Please set down the data word for word; images do not go in the copy.

Data below:
= = = = = = =
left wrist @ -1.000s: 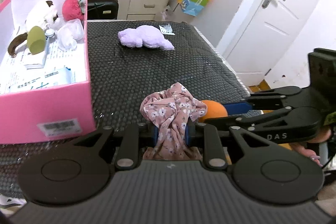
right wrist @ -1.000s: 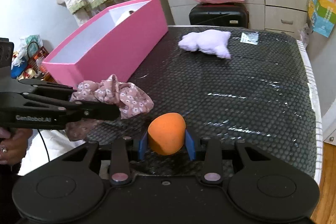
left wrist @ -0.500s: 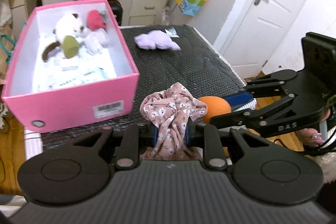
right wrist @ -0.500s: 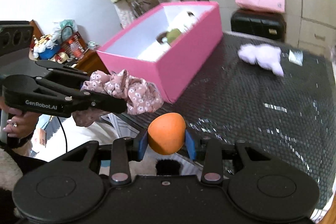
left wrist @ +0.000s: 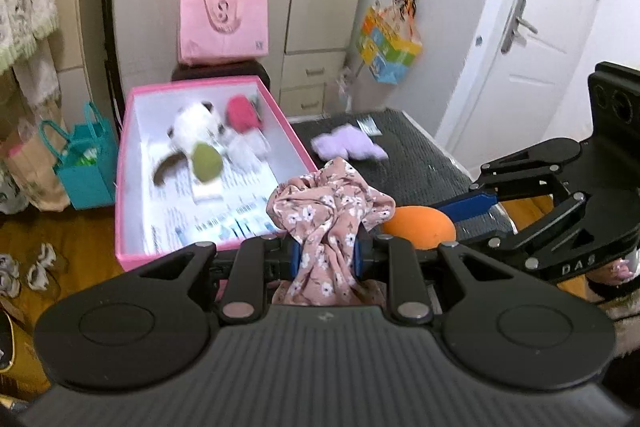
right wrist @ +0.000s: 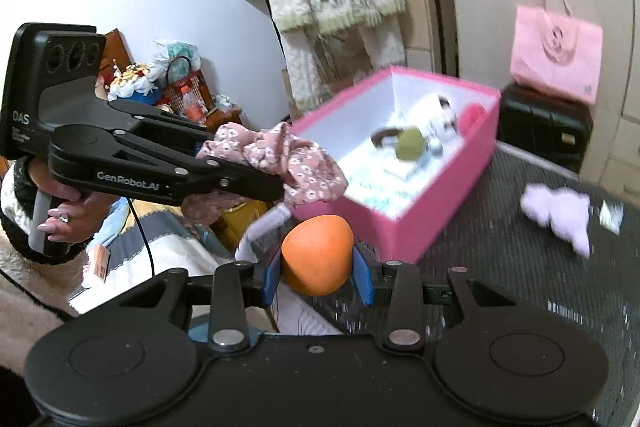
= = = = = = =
Task response:
left wrist @ -1.000s: 
right wrist @ -1.000s: 
left wrist @ -0.500s: 
right wrist @ -0.500s: 
left wrist @ +0.000s: 
right wrist @ +0.000s: 

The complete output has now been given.